### About this task
Copy the lines exactly. Begin at the first line of the data and stop after the line with "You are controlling".

*** Opening Given information ***

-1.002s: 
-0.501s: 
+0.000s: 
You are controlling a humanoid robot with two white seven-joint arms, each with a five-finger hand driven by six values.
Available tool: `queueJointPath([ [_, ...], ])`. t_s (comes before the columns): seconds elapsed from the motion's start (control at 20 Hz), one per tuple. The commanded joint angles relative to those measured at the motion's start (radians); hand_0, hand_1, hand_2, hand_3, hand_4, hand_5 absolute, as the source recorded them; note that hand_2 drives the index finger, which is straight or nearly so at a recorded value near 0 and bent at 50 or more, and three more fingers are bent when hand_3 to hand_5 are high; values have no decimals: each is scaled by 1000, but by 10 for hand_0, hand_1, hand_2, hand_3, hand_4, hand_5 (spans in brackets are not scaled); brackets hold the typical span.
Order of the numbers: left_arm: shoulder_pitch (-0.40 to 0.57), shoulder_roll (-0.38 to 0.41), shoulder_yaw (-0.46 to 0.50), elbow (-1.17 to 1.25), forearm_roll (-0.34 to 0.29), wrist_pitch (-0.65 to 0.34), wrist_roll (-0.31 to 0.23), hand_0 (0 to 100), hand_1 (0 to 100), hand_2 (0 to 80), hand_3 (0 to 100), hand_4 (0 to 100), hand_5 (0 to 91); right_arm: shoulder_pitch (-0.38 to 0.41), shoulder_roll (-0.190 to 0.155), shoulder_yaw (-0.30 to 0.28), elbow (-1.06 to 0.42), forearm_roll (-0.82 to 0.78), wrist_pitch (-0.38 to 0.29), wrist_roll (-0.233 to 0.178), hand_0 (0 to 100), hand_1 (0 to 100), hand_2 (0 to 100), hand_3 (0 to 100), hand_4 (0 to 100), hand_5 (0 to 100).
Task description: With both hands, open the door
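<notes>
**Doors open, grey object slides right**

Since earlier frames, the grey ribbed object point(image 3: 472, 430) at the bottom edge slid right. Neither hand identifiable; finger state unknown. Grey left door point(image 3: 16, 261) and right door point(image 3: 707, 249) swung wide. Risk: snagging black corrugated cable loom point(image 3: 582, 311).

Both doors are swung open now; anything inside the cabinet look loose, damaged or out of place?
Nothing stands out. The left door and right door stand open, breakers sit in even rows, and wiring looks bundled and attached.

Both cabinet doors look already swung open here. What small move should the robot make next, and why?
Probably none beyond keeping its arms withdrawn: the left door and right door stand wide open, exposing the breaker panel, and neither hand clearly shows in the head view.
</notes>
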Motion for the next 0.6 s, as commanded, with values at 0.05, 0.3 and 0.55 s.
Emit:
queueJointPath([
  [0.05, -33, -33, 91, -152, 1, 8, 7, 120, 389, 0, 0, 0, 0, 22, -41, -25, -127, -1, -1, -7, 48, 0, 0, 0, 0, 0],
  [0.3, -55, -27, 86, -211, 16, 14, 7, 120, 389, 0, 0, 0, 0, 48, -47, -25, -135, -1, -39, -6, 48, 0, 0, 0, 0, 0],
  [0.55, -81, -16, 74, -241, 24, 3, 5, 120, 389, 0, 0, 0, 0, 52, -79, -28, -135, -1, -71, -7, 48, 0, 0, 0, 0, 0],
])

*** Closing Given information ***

### Result for this task
-1.002s: 
-0.501s: 
+0.000s: 
You are controlling a humanoid robot with two white seven-joint arms, each with a five-finger hand driven by six values.

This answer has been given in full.